▶ _TASK OBJECTIVE_
Please write out every record below exactly as it stands.

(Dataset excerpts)
_ _ _ _ _ _ _

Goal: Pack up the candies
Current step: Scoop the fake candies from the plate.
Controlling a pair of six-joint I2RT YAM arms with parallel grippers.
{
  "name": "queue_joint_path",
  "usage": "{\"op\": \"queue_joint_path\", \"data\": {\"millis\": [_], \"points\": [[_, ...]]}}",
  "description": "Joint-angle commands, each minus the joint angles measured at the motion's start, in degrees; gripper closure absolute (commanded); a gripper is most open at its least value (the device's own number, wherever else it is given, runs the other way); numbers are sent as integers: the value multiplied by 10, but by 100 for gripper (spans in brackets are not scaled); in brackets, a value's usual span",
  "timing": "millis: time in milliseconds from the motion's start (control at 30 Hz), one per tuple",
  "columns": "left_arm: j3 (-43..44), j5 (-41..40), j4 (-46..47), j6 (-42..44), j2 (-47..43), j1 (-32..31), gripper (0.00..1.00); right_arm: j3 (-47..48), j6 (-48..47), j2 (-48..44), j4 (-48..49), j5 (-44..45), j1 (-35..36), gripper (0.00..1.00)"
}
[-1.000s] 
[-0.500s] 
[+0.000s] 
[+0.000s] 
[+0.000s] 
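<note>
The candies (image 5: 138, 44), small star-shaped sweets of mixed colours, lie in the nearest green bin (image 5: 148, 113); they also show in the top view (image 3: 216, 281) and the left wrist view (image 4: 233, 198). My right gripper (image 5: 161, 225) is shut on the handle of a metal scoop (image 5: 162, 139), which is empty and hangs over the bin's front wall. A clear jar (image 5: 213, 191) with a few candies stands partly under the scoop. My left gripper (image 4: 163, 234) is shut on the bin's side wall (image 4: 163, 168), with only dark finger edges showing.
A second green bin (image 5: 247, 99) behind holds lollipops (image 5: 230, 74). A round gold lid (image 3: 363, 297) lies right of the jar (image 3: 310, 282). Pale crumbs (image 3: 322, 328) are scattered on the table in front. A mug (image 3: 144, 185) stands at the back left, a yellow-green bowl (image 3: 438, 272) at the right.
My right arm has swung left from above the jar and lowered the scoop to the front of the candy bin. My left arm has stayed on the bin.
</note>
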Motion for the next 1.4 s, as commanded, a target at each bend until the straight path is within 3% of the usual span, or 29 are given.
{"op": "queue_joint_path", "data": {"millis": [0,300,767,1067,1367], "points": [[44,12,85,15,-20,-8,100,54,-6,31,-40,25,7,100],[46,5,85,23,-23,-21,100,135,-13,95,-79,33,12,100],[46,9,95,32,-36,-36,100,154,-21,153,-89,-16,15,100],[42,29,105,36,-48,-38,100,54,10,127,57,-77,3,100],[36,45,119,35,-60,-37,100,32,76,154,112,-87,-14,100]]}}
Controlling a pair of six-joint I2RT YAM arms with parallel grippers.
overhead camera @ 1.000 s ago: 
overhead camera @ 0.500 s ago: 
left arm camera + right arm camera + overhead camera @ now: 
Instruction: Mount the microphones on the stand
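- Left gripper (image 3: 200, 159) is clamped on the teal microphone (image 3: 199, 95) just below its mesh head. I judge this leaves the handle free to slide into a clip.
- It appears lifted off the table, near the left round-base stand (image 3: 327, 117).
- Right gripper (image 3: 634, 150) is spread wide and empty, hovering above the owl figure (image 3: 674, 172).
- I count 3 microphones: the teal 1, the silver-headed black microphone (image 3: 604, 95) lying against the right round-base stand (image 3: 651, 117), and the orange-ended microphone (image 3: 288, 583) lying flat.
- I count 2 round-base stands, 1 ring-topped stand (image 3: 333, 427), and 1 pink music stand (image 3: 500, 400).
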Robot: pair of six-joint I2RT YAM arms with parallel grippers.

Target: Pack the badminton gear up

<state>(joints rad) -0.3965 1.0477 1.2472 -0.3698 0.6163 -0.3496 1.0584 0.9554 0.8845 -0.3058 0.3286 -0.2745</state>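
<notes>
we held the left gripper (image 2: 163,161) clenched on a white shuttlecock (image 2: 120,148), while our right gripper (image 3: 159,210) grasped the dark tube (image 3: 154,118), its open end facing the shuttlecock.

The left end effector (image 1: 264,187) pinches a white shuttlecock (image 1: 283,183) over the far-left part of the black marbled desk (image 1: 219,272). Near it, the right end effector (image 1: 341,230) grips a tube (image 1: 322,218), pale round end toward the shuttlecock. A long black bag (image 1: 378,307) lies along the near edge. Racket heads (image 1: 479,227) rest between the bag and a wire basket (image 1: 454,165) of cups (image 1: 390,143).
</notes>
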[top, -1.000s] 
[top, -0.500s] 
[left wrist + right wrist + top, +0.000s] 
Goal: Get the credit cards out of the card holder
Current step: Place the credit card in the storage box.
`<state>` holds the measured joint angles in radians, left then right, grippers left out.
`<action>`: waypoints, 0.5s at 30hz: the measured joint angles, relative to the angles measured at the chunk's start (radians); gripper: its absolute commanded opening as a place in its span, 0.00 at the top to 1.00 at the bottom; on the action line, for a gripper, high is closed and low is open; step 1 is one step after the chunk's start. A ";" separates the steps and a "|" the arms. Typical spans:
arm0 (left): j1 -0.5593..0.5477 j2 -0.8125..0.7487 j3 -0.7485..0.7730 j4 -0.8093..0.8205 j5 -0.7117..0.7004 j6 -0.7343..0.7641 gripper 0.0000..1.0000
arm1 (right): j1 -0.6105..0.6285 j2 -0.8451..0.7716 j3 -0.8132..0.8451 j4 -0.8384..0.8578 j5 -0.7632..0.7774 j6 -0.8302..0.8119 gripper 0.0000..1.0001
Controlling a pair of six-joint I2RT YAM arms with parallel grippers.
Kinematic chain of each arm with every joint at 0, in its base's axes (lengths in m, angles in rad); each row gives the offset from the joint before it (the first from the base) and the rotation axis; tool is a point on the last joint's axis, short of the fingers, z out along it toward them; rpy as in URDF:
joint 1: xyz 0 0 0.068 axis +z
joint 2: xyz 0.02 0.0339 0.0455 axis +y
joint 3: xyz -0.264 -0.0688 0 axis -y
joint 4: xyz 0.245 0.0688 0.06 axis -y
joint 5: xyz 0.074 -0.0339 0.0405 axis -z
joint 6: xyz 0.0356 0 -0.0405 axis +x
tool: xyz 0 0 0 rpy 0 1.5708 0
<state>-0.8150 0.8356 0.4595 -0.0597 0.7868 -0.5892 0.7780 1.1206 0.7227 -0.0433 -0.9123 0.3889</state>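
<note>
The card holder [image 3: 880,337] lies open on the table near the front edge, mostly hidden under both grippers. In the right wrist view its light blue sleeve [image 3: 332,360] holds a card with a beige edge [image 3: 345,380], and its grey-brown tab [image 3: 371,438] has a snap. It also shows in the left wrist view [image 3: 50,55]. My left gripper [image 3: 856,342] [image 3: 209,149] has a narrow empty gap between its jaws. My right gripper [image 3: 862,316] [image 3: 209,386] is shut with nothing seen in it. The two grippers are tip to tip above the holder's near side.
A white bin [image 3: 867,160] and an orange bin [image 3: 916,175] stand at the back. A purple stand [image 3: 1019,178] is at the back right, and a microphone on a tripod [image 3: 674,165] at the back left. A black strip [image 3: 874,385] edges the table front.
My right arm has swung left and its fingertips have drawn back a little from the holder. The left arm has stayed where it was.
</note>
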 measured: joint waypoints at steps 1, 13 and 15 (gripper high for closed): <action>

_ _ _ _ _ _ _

▶ _SOLVED EXERCISE_
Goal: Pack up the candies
Current step: Scoop the fake candies from the plate.
Controlling a pair of six-joint I2RT YAM arms with parallel grippers.
{
  "name": "queue_joint_path",
  "usage": "{\"op\": \"queue_joint_path\", \"data\": {\"millis\": [_], \"points\": [[_, ...]]}}",
  "description": "Joint-angle commands, each minus the joint angles measured at the motion's start, in degrees; gripper closure absolute (commanded); a gripper is most open at its least value (the device's own number, wherever else it is given, runs the other way); numbers are sent as integers: the value multiplied by 10, but by 100 for gripper (spans in brackets are not scaled); in brackets, a value's usual span",
  "timing": "millis: time in milliseconds from the motion's start (control at 30 Hz), one per tuple",
  "columns": "left_arm: j3 (-43..44), j5 (-41..40), j4 (-46..47), j6 (-42..44), j2 (-47..43), j1 (-32..31), gripper (0.00..1.00); right_arm: j3 (-47..48), j6 (-48..47), j2 (-48..44), j4 (-48..49), j5 (-44..45), j1 (-35..36), gripper (0.00..1.00)"
}
[-1.000s] 
[-0.500s] 
[+0.000s] 
[+0.000s] 
[+0.000s] 
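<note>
The candies (image 5: 138, 44), small star-shaped sweets of mixed colours, lie in the nearest green bin (image 5: 148, 113); they also show in the top view (image 3: 216, 281) and the left wrist view (image 4: 233, 198). My right gripper (image 5: 161, 225) is shut on the handle of a metal scoop (image 5: 162, 139), which is empty and hangs over the bin's front wall. A clear jar (image 5: 213, 191) with a few candies stands partly under the scoop. My left gripper (image 4: 163, 234) is shut on the bin's side wall (image 4: 163, 168), with only dark finger edges showing.
A second green bin (image 5: 247, 99) behind holds lollipops (image 5: 230, 74). A round gold lid (image 3: 363, 297) lies right of the jar (image 3: 310, 282). Pale crumbs (image 3: 322, 328) are scattered on the table in front. A mug (image 3: 144, 185) stands at the back left, a yellow-green bowl (image 3: 438, 272) at the right.
My right arm has swung left from above the jar and lowered the scoop to the front of the candy bin. My left arm has stayed on the bin.
</note>
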Motion for the next 1.4 s, as commanded, a target at each bend until the straight path is within 3% of the usual span, or 29 are given.
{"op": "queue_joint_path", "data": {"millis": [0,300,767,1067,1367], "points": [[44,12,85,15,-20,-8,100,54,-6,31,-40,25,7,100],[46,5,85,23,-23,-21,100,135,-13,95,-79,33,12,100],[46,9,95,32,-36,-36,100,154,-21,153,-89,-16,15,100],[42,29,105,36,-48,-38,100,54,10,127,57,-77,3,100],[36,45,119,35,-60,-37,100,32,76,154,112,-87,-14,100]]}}
Controlling a pair of six-joint I2RT YAM arms with parallel grippers.
overhead camera @ 1.000 s ago: 
overhead camera @ 0.500 s ago: 
left arm camera + right arm camera + overhead camera @ now: 
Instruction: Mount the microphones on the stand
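- Left gripper (image 3: 200, 159) is clamped on the teal microphone (image 3: 199, 95) just below its mesh head. I judge this leaves the handle free to slide into a clip.
- It appears lifted off the table, near the left round-base stand (image 3: 327, 117).
- Right gripper (image 3: 634, 150) is spread wide and empty, hovering above the owl figure (image 3: 674, 172).
- I count 3 microphones: the teal 1, the silver-headed black microphone (image 3: 604, 95) lying against the right round-base stand (image 3: 651, 117), and the orange-ended microphone (image 3: 288, 583) lying flat.
- I count 2 round-base stands, 1 ring-topped stand (image 3: 333, 427), and 1 pink music stand (image 3: 500, 400).
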Robot: pair of six-joint I2RT YAM arms with parallel grippers.

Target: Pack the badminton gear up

<state>(joints rad) -0.3965 1.0477 1.2472 -0.3698 0.6163 -0.3496 1.0584 0.9554 0.8845 -0.3058 0.3286 -0.2745</state>
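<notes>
we held the left gripper (image 2: 163,161) clenched on a white shuttlecock (image 2: 120,148), while our right gripper (image 3: 159,210) grasped the dark tube (image 3: 154,118), its open end facing the shuttlecock.

The left end effector (image 1: 264,187) pinches a white shuttlecock (image 1: 283,183) over the far-left part of the black marbled desk (image 1: 219,272). Near it, the right end effector (image 1: 341,230) grips a tube (image 1: 322,218), pale round end toward the shuttlecock. A long black bag (image 1: 378,307) lies along the near edge. Racket heads (image 1: 479,227) rest between the bag and a wire basket (image 1: 454,165) of cups (image 1: 390,143).
</notes>
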[top, -1.000s] 
[top, -0.500s] 
[left wrist + right wrist + top, +0.000s] 
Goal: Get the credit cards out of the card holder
Current step: Place the credit card in the storage box.
`<state>` holds the measured joint angles in radians, left then right, grippers left out.
`<action>`: waypoints, 0.5s at 30hz: the measured joint angles, relative to the angles measured at the chunk's start (radians); gripper: its absolute commanded opening as a place in its span, 0.00 at the top to 1.00 at the bottom; on the action line, for a gripper, high is closed and low is open; step 1 is one step after the chunk's start. A ";" separates the steps and a "|" the arms. Typical spans:
arm0 (left): j1 -0.5593..0.5477 j2 -0.8125..0.7487 j3 -0.7485..0.7730 j4 -0.8093..0.8205 j5 -0.7117..0.7004 j6 -0.7343..0.7641 gripper 0.0000..1.0000
arm1 (right): j1 -0.6105..0.6285 j2 -0.8451..0.7716 j3 -0.8132..0.8451 j4 -0.8384..0.8578 j5 -0.7632..0.7774 j6 -0.8302..0.8119 gripper 0.0000..1.0001
Controlling a pair of six-joint I2RT YAM arms with parallel grippers.
Kinematic chain of each arm with every joint at 0, in its base's axes (lengths in m, angles in rad); each row gives the offset from the joint before it (the first from the base) and the rotation axis; tool is a point on the last joint's axis, short of the fingers, z out along it toward them; rpy as in URDF:
joint 1: xyz 0 0 0.068 axis +z
joint 2: xyz 0.02 0.0339 0.0455 axis +y
joint 3: xyz -0.264 -0.0688 0 axis -y
joint 4: xyz 0.245 0.0688 0.06 axis -y
joint 5: xyz 0.074 -0.0339 0.0405 axis -z
joint 6: xyz 0.0356 0 -0.0405 axis +x
tool: xyz 0 0 0 rpy 0 1.5708 0
<state>-0.8150 0.8356 0.4595 -0.0597 0.7868 -0.5892 0.7780 1.1206 0.7227 -0.0433 -0.9123 0.3889</state>
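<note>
The card holder [image 3: 880,337] lies open on the table near the front edge, mostly hidden under both grippers. In the right wrist view its light blue sleeve [image 3: 332,360] holds a card with a beige edge [image 3: 345,380], and its grey-brown tab [image 3: 371,438] has a snap. It also shows in the left wrist view [image 3: 50,55]. My left gripper [image 3: 856,342] [image 3: 209,149] has a narrow empty gap between its jaws. My right gripper [image 3: 862,316] [image 3: 209,386] is shut with nothing seen in it. The two grippers are tip to tip above the holder's near side.
A white bin [image 3: 867,160] and an orange bin [image 3: 916,175] stand at the back. A purple stand [image 3: 1019,178] is at the back right, and a microphone on a tripod [image 3: 674,165] at the back left. A black strip [image 3: 874,385] edges the table front.
My right arm has swung left and its fingertips have drawn back a little from the holder. The left arm has stayed where it was.
</note>
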 measured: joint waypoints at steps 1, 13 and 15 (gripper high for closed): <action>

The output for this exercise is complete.